Copyright © 2012, Emerald Group Publishing Limited


Success Factors of Regional Strategies for Multinational Corporations: Appropriate Degrees of Management Autonomy and Product Adaptation

Success Factors of Regional Strategies for Multinational Corporations: Appropriate Degrees of Management Autonomy and Product Adaptation

Article Type: Book review From: Multinational Business Review, Volume 20, Issue 3

Patrick Heinecke,Springer-Verlag,Berlin,2011

This is one of the most important books that I have read in the last ten years. Dr Heinecke offers a brilliant new synthesis of the literature on the regional nature of MNE activities, including new theoretical insights into this research. Building on this, he conducts the first comprehensive testing of regional strategies and their implications for performance. He does this by combining published data on the world’s 500 largest MNEs with primary data obtained from a novel questionnaire to the top managers of 96 of these firms. He uses structural equation modelling across 32 variables to determine the regional success factors responsible for enhanced MNE performance. In so doing, he substantially advances the debate about global versus regional strategy. He offers many new and useful insights into both of these literatures.

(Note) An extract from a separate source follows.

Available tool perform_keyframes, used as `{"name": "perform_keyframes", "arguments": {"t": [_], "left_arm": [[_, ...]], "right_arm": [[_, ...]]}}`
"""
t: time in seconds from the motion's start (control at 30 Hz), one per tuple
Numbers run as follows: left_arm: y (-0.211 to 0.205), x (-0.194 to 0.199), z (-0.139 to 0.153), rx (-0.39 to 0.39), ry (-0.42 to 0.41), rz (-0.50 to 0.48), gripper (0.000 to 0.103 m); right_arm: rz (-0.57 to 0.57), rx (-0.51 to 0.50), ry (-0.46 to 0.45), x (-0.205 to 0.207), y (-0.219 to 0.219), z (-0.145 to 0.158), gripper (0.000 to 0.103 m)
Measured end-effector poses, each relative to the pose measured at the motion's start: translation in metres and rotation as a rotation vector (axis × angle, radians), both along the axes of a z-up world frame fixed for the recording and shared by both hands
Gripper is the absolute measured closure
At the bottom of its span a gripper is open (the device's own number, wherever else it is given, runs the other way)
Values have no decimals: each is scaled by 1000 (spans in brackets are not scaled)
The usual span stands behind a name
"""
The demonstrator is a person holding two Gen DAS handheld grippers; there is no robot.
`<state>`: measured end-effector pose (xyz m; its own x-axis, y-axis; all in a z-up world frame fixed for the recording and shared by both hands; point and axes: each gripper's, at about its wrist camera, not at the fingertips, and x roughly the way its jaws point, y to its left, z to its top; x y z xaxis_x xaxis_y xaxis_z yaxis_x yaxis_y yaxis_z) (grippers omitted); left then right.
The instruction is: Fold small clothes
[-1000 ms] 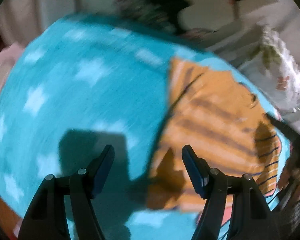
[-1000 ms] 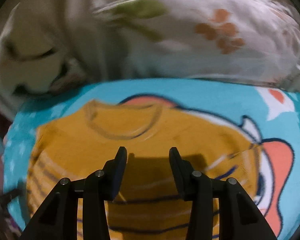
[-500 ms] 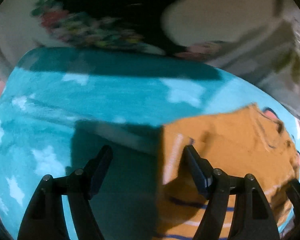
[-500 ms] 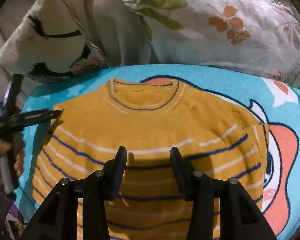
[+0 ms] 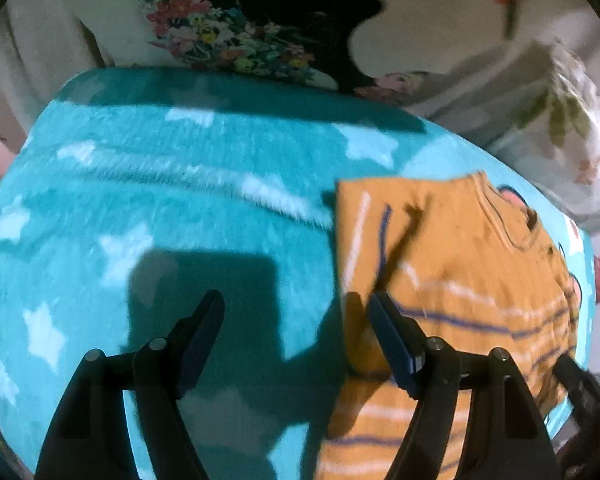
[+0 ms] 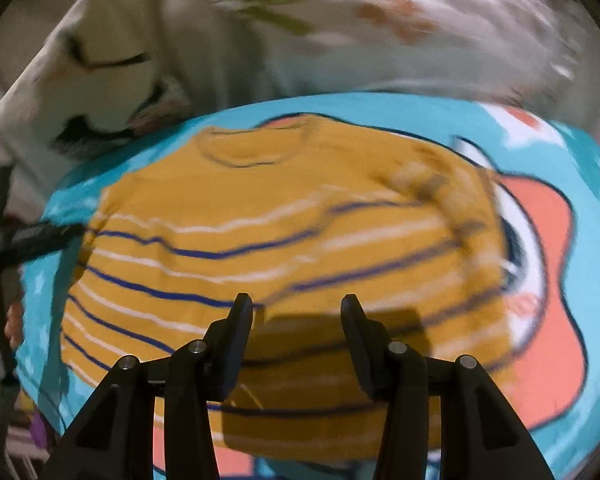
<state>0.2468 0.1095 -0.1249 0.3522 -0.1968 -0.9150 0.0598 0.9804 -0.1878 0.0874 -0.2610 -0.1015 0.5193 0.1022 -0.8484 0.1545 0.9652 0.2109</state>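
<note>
Mustard striped sweater (image 6: 284, 240) lies flat on the teal blanket (image 5: 160, 208) near the pillow-side edge, soft, light, floppy knit, best pinched at hem or side edge; left gripper (image 5: 296, 340) and right gripper (image 6: 296, 340) both released, jaws empty.

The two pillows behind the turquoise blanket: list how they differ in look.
Print: the left pillow carries a black silhouette with a cluster of bright flowers, while the right pillow shows scattered green and orange leaves.
Ground colour: the left pillow is cream, the right pillow closer to white.
Sharpness: the right pillow is heavily blurred in the right wrist view, the left pillow less so.
Both lie at the far edge of the blanket.
</note>
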Motion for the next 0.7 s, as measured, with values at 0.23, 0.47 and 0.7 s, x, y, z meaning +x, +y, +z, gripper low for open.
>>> {"name": "perform_keyframes", "arguments": {"t": [0.23, 0.47, 0.7], "left_arm": [[-25, -63, 23, -90, -80, -114, 29], [-86, -122, 20, -63, -109, -288, 29], [-123, -171, 14, -97, -37, -306, 29]], "right_arm": [[-237, 35, 41, -53, -65, -7, 51], [-365, 115, 61, -89, -103, -13, 48], [-363, 274, 32, -85, -148, -22, 46]]}}
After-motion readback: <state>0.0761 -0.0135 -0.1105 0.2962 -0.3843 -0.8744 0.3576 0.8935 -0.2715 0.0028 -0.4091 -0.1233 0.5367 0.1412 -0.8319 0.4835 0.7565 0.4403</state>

In the path-breaking empirical work by Heinecke, the dependent variable, regional success, uses the conventional metrics of regional to total sales; regional to total assets; and regional to total profits. The logic of this regional success factor is based on my empirical observation that the world’s 500 largest firms average 75 percent of these metrics in their home region, Rugman (2005). The 32 independent variables are grouped into two sets of 16, with one set representing “regional management autonomy”. Another 16 represent “regional adaptation of products and/or services”. Data for these 32 variables are obtained from both company annual reports and the managerial questionnaire.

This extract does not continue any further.